Cette ferme et fière proclamation produisit dans tout Paris l'effet d'une bombe d'énergie honnête, au milieu d'un camp de sceptiques et de ramollis. Toute la presse s'occupa de ces quelques lignes de prose claire, simple et vibrante, tracées par un inconnu qui, du matin au soir, était devenu célèbre. Les feuilles conservatrices exultaient de joie et s'écriaient qu'on avait enfin un homme. Les journaux républicains disaient aimer ce langage net et dépourvu d'obscurités. D'Escal et Sermèze étaient radieux. Mérigue trouvait tout cela très naturel et recevait comme lui étant parfaitement dus les compliments et les hommages. Une seule idée l'enthousiasmait: la pensée que toute cette renommée qui fondait sur lui allait le rapprocher de son idole.

Le soir, lorsqu'il rentra chez lui, son concierge, jadis rèche, maintenant souriant et obséquieux, lui remit un monceau de cartes de visite qu'il s'amusa à dépouiller sur sa table boiteuse.

En voici quelques-unes:

Le prince de La Roche-Bernard félicite M. de Mérigue de sa courageuse attitude.

Madame Salotru, blanchisseuse royaliste, envoie à M. de Mérigue tous ses compliments et l'assurance de sa parfaite considération.

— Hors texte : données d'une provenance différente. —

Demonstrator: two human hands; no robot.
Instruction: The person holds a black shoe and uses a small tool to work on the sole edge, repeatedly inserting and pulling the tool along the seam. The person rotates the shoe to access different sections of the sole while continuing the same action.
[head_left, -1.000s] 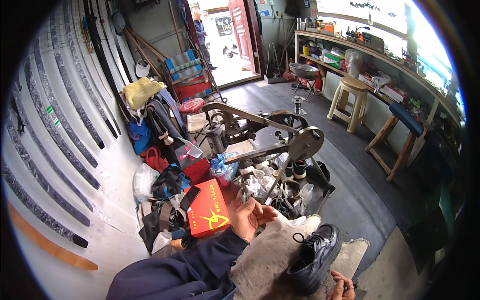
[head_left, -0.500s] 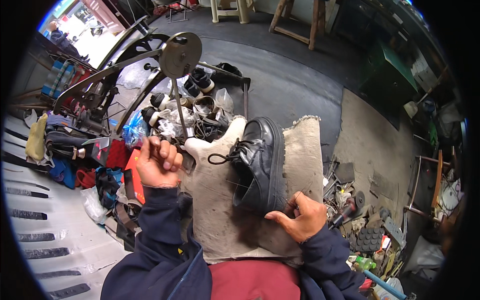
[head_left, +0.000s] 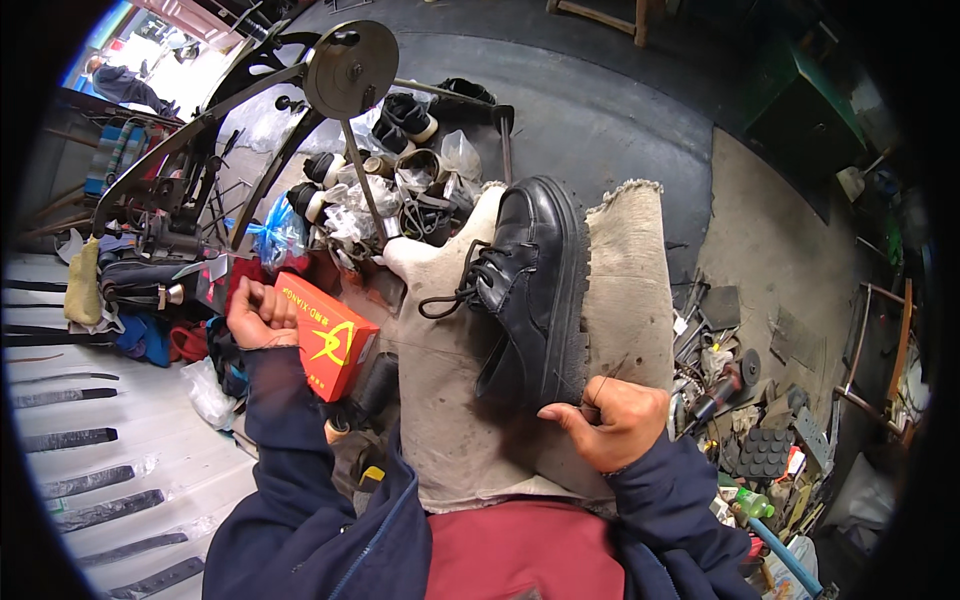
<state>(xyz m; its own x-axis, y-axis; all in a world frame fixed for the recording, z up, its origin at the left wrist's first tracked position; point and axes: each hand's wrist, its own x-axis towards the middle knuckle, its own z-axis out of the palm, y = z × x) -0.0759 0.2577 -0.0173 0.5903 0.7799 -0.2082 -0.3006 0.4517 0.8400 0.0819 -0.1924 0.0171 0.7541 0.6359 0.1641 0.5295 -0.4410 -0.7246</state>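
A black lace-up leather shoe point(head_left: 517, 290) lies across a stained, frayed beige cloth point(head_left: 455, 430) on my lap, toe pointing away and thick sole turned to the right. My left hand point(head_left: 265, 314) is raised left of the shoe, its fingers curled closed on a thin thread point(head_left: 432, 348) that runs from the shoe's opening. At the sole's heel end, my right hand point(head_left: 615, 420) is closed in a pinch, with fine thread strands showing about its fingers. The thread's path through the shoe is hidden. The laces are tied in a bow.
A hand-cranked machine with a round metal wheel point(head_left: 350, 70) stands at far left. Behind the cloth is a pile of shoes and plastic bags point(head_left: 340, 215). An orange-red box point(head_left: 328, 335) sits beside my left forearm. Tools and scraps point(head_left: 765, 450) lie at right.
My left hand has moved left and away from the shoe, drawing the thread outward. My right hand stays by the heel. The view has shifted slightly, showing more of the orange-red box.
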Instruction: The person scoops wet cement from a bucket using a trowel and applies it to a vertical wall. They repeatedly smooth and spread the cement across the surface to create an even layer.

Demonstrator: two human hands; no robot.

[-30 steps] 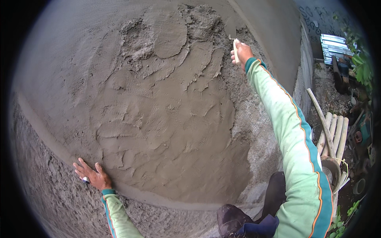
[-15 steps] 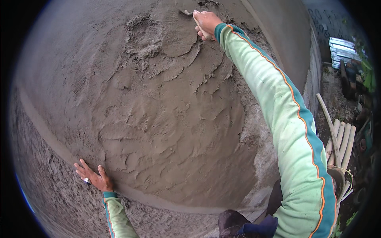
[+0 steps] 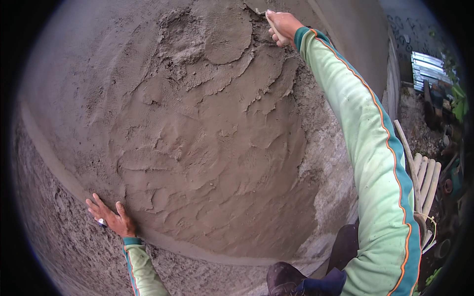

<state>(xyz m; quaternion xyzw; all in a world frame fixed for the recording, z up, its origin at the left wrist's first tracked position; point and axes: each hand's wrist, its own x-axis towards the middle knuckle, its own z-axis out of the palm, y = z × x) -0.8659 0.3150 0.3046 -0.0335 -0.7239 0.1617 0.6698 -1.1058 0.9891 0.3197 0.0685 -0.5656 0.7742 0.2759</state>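
uneven mortar (image 3: 222, 143) lies right of left hand (image 3: 113, 218), fingers splayed; right hand (image 3: 287, 24) fingers grip trowel (image 3: 275, 27); tilting it steeply could gouge mortar near those fingertips.

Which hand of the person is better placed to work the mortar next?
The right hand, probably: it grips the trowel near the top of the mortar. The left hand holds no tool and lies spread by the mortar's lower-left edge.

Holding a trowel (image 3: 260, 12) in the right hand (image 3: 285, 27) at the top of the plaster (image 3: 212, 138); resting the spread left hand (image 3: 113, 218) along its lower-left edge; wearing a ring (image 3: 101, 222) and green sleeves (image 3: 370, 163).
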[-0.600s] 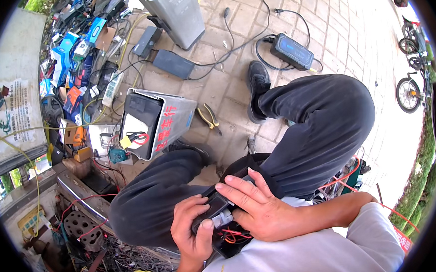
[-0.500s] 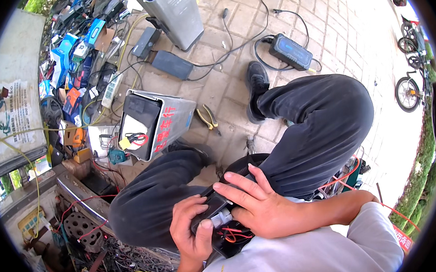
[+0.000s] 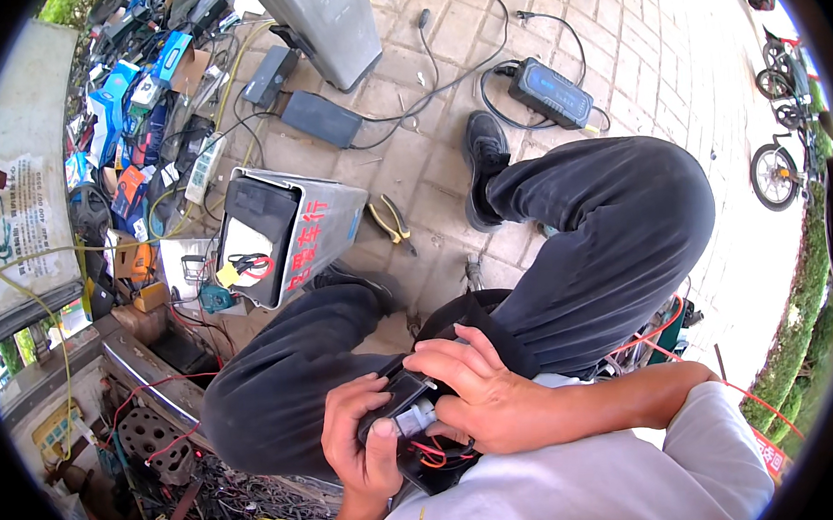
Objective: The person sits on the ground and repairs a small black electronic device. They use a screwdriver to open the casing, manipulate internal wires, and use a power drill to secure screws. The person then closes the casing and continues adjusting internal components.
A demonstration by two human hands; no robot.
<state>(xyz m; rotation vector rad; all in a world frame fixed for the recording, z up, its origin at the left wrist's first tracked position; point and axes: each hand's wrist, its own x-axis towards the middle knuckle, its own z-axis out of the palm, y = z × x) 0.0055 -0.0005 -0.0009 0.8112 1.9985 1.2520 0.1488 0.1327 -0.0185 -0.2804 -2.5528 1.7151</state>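
Right hand [image 3: 490, 402] more curled than before, fingertips at white connector [image 3: 413, 416]; can't tell if pinching. Left hand [image 3: 358, 437] still clamped round black housing [image 3: 406, 389], by pale shirt [image 3: 577, 454]. Beyond: pliers [image 3: 396, 233] on brick paving [image 3: 417, 175]; bike [image 3: 788, 116] far right.

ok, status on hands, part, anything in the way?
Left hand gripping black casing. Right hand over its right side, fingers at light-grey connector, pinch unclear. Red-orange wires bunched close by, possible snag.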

Le général, comte de la Croisaie, grand officier de la Légion d'honneur: Bravo, jeune homme, vous êtes un brave.

L'abbé de la Gloire-Dieu, vicaire de Saint-Barthémy: sympathies bien cordiales.

Anselme Rotin, employé de commerce, a l'honneur d'informer le candidat qu'il votera vraisemblablement pour lui.

L'avant-dernière carte était insérée dans une enveloppe et ainsi conçue:

Gustave Coupessay, directeur des Oratoriens de la rue de Monceau, envoie à M. de Mérigue toutes ses congratulations et lui fait connaître qu'il sera trop heureux de l'attacher à son établissement dans les conditions qu'il voudra bien fixer lui-même.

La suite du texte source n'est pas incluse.